What is a Union?
“With all their faults, trade unions have done more for humanity than any other organisation that ever existed. They have done more for decency, for honesty, for education, for the betterment of the race, for the developing of character, than any other association.” Clarence Darrow
A modern definition of what a trade union is:
“An organisation of mostly employees or workers, the main activities of which include the negotiation of rates of pay and conditions of work for its members.”
In Australia, a union is sometimes referred to as a trade union or a labour union.
A union is an organisation of workers or employees who have joined together to achieve common goals.
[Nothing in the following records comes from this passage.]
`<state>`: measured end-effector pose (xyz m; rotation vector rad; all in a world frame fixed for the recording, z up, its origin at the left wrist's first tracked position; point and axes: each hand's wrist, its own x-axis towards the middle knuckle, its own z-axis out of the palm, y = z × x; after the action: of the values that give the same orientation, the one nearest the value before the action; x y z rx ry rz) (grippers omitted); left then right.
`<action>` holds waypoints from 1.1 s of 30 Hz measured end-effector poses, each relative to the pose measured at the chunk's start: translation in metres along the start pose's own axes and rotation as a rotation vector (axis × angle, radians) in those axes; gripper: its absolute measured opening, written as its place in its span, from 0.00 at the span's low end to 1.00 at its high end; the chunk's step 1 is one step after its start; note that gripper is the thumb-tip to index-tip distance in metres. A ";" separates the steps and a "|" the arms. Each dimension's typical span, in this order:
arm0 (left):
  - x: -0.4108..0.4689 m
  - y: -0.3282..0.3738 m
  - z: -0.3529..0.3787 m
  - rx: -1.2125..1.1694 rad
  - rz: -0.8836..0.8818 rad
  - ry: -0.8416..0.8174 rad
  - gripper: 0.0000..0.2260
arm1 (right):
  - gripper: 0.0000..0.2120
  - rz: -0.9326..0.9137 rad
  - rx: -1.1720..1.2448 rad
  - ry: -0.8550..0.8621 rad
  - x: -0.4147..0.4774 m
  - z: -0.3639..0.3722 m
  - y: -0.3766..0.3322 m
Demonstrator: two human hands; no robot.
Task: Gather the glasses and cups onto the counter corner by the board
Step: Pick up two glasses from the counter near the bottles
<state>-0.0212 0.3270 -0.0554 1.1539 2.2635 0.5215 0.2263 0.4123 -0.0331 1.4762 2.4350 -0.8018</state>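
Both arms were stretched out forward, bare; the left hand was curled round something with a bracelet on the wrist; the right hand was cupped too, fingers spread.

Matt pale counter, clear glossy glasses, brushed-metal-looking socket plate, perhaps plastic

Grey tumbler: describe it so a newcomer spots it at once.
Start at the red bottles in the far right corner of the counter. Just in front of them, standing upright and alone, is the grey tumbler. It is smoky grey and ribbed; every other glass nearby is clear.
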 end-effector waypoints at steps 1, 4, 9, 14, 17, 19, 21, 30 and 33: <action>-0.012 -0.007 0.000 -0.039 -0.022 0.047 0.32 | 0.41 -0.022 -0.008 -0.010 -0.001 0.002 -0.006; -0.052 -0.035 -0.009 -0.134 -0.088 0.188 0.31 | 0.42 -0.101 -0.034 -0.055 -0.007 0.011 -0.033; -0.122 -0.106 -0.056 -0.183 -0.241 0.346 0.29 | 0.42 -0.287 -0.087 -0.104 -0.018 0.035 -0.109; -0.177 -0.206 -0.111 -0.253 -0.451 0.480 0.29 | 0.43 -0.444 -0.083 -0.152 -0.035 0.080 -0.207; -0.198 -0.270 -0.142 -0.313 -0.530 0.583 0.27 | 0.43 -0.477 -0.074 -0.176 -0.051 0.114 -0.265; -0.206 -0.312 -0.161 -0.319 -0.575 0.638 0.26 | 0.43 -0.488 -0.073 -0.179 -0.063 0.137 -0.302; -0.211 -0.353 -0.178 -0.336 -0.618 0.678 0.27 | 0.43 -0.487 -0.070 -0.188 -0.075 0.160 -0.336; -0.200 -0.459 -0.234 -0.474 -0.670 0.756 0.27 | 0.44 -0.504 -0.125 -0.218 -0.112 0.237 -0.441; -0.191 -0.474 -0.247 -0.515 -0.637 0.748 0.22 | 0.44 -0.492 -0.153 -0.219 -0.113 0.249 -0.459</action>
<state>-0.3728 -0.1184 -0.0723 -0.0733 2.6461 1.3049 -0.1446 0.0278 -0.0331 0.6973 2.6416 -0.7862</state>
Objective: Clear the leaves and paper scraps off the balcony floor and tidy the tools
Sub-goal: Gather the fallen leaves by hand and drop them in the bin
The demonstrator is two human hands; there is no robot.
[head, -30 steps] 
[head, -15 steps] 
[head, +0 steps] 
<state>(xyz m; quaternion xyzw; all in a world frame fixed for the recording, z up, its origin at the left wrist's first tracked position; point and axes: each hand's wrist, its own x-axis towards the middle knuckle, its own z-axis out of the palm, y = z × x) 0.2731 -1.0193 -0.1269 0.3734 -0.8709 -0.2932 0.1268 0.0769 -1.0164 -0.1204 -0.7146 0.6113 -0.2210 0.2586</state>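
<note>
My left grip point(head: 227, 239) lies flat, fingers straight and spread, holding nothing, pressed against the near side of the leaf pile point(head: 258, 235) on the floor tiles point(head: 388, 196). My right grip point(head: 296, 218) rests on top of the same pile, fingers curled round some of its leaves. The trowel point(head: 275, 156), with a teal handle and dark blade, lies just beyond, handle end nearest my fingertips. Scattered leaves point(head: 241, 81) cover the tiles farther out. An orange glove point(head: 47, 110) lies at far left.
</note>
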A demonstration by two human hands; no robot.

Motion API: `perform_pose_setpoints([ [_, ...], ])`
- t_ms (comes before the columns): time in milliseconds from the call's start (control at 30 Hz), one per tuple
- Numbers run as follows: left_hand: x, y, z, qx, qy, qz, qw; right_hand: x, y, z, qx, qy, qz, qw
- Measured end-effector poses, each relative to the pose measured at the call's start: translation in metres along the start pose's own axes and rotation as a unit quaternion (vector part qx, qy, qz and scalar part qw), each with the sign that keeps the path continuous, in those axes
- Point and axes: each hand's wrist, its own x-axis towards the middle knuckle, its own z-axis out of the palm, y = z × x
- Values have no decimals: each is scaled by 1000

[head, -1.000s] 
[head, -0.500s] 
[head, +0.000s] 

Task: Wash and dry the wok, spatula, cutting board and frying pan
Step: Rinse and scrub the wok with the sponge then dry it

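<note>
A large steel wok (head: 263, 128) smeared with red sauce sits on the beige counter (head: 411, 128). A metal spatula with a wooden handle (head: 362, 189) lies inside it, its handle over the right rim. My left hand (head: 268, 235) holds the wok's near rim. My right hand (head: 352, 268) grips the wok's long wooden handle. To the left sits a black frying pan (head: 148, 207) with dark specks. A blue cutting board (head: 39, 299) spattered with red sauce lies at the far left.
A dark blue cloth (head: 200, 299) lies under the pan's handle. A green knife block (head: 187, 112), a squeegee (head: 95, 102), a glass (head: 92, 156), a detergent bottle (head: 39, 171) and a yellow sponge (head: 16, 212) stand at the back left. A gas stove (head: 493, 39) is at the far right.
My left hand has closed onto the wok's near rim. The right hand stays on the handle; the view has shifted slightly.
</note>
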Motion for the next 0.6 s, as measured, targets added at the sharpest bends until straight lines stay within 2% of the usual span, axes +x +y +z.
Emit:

These goals can include seeking higher pay and better working conditions, fighting for job security and protecting the integrity of a trade.
A union, through its officials and delegates, bargains with the employer on behalf of union members (the rank and file) and negotiates (or engages in collective bargaining) to reach enterprise agreements with employers.
This bargaining may include the negotiation of wages, work practices, dispute procedures, recruitment, disciplinary and termination protocols, benefits, workplace safety and company policies. Enterprise agreements negotiated by the union are binding on the employer and all employees, including non-members.
There are currently almost one hundred unions in Australia. Everyone who works in Austalia is entitled to join a union. Which union you should join depends on what sort of work you do and where your workplace is located.